__EXERCISE AIM__:
Until you reach the line containing "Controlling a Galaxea", reproduce each line of the listing exactly, please, and include that line as well.
- - -
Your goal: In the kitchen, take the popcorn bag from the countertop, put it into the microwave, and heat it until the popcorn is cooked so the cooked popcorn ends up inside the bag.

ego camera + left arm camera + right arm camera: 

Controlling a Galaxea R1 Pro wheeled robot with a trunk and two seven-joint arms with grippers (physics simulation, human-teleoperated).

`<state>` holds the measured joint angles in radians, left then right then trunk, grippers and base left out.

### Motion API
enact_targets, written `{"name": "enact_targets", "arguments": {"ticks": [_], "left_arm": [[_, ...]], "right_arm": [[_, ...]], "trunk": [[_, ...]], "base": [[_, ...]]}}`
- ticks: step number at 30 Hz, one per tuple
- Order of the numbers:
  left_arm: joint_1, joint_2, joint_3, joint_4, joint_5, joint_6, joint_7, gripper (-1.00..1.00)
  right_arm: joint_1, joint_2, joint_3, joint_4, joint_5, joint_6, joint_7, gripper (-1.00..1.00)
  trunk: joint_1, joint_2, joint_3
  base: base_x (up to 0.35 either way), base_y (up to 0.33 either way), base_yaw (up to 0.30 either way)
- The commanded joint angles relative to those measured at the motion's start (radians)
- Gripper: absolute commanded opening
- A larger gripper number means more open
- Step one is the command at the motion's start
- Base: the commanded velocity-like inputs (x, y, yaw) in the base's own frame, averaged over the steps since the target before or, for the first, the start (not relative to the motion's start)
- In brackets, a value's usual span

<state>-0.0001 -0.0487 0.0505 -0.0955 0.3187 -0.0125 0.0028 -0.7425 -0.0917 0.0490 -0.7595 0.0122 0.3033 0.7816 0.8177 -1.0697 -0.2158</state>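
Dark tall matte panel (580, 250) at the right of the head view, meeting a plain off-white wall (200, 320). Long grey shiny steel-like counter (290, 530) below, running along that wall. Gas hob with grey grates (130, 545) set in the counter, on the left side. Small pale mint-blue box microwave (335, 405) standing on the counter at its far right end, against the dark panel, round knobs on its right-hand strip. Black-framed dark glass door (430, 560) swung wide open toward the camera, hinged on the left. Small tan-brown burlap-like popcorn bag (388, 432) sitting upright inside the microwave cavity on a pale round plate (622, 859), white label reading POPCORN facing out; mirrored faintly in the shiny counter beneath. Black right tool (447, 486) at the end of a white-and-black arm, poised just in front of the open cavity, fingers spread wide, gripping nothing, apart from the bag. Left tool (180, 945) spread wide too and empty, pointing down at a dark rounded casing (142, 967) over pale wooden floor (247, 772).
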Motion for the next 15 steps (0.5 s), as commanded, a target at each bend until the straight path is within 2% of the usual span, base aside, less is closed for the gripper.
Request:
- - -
__RESPONSE BELOW__:
Your goal: In the kitchen, take the popcorn bag from the countertop, put it into the microwave, and heat it until the popcorn is cooked so the cooked popcorn ends up inside the bag.

ego camera + left arm camera + right arm camera: 

Controlling a Galaxea R1 Pro wheeled robot with a trunk and two seven-joint arms with grippers (physics simulation, human-teleoperated).

The exercise concludes with this answer.